Nathan Grigg

Taskpaper Inbox

Here’s my new favorite way to get tasks into TaskPaper. It’s a combination of Drafts, Dropbox, launchd, a Python script, and a shell script.

That sounds convoluted, but once each piece of the pipeline is in place, I just enter one or more tasks into Drafts on my phone, and three seconds later, it is in my TaskPaper file on my Mac. It’s like iCloud, but without the mystery.

Merge new tasks into TaskPaper

I wrote a Python script to insert new tasks in the proper place in my TaskPaper file. Since TaskPaper files are just plain text, this is not too complicated.

My script reads in a text file and interprets each line as a new task. If the task has a project tag, it removes the tag, and then it groups the tasks by project. Anything without a project is assumed to be in the inbox. Next, it reads my main TaskPaper file, and figures out where each project begins and ends. Finally, it inserts each new task at the end of the appropriate project.

A shell script calls the Python script with the correct arguments, merging my inbox.txt file into my tasks.taskpaper file, and deleting the now-redundant inbox.txt file. Update: To avoid corrupting my TaskPaper file, I use some AppleScript within this shell script to first save the file if it is open.

(Of course, the Python script could have done these last steps also, but it’s much better to make the Python script generic, so I can use it for other purposes.)

Watch inbox for changes

The next step is to automate the merging. This is where OS X’s launchd is useful. One solution would be to run the shell script on some kind of timed interval. But launchd is smarter than that.

Using the WatchPaths key, I can have the shell script run whenever my inbox.txt file is modified. Since OS X keeps an eye on all filesystem changes, this actually has a very low overhead and means that my shell script will be run within seconds of any modifications to inbox.txt.

Here is my Launch Agent definition, stored in a plist file in ~/Library/LaunchAgents.

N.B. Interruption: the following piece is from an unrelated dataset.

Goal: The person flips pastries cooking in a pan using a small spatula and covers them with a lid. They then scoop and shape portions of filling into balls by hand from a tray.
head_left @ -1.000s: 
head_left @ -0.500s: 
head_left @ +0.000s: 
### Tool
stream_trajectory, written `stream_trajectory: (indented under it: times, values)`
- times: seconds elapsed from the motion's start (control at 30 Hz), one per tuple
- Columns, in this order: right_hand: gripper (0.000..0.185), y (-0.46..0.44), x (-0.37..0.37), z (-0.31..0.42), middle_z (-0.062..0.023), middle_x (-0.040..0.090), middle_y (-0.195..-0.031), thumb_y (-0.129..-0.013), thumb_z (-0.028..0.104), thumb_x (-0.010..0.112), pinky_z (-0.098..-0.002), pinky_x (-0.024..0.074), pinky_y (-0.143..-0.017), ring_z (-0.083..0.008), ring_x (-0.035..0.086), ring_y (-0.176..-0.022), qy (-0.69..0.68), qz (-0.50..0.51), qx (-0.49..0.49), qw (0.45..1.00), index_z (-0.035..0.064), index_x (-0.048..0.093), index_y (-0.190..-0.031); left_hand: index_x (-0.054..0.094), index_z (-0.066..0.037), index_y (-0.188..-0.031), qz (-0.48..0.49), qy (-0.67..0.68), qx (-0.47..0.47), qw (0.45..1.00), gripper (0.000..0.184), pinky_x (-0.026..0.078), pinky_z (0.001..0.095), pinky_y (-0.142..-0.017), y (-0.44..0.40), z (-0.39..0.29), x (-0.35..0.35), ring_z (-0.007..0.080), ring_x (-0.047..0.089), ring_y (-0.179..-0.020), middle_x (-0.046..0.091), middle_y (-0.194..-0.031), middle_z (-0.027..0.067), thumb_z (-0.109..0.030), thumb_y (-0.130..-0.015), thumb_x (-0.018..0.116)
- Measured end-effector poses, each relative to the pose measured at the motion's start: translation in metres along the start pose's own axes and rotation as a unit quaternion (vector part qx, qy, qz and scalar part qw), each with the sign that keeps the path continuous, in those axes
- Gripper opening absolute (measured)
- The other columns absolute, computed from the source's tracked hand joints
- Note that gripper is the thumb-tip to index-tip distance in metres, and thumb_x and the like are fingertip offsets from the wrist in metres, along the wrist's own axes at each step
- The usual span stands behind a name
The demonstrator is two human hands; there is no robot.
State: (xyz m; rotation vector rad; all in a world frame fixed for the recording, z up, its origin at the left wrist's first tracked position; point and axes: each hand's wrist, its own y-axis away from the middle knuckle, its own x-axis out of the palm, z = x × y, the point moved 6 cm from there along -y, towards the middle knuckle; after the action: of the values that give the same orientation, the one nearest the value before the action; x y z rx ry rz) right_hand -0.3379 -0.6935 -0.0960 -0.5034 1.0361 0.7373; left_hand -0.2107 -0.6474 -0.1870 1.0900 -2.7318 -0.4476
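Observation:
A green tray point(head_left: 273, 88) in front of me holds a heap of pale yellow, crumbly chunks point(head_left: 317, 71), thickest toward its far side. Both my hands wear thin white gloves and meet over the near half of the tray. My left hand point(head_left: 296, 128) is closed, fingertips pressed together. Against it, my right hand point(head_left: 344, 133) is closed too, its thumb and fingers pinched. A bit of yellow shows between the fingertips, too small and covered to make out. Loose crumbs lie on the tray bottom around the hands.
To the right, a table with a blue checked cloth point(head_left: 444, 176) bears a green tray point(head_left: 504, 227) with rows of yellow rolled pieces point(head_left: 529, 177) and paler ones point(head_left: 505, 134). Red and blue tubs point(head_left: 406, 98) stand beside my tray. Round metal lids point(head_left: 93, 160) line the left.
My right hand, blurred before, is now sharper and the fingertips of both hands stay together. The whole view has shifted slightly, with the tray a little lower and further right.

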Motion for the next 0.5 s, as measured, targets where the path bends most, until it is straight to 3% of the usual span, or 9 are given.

 1 <?xml version="1.0" encoding="UTF-8"?>
 2 <!DOCTYPE plist PUBLIC "-//Apple//DTD PLIST 1.0//EN" "http://www.apple.com/DTDs/PropertyList-1.0.dtd">
 3 <plist version="1.0">
 4 <dict>
 5     <key>Label</key>
 6     <string>net.nathangrigg.taskpaper-merge-inbox</string>
 7     <key>Program</key>
 8     <string>/Users/grigg/bin/taskpaper_merge_inbox.sh</string>
 9     <key>StandardErrorPath</key>
10     <string>/Users/grigg/Library/Logs/LaunchAgents/taskpaper_merge_inbox.log</string>
11     <key>StandardOutPath</key>
12     <string>/Users/grigg/Library/Logs/LaunchAgents/taskpaper_merge_inbox.log</string>
13     <key>WatchPaths</key>
14     <array>
15         <string>/Users/grigg/Dropbox/Tasks/inbox.txt</string>
16     </array>
17 </dict>
18 </plist>

Drafts and Dropbox

With the hard work out of the way, I just define a custom Dropbox action in Drafts that appends text to inbox.txt in my Dropbox folder. With no fuss, Drafts sends the new task or tasks off to Dropbox, which dutifully copies them to my Mac, which springs into action, merging them into my TaskPaper file.

With so many applications and services fighting to be the solution to all of our problems, it is refreshing to see tools that are happy solving their portion of a problem and letting you go elsewhere to solve the rest.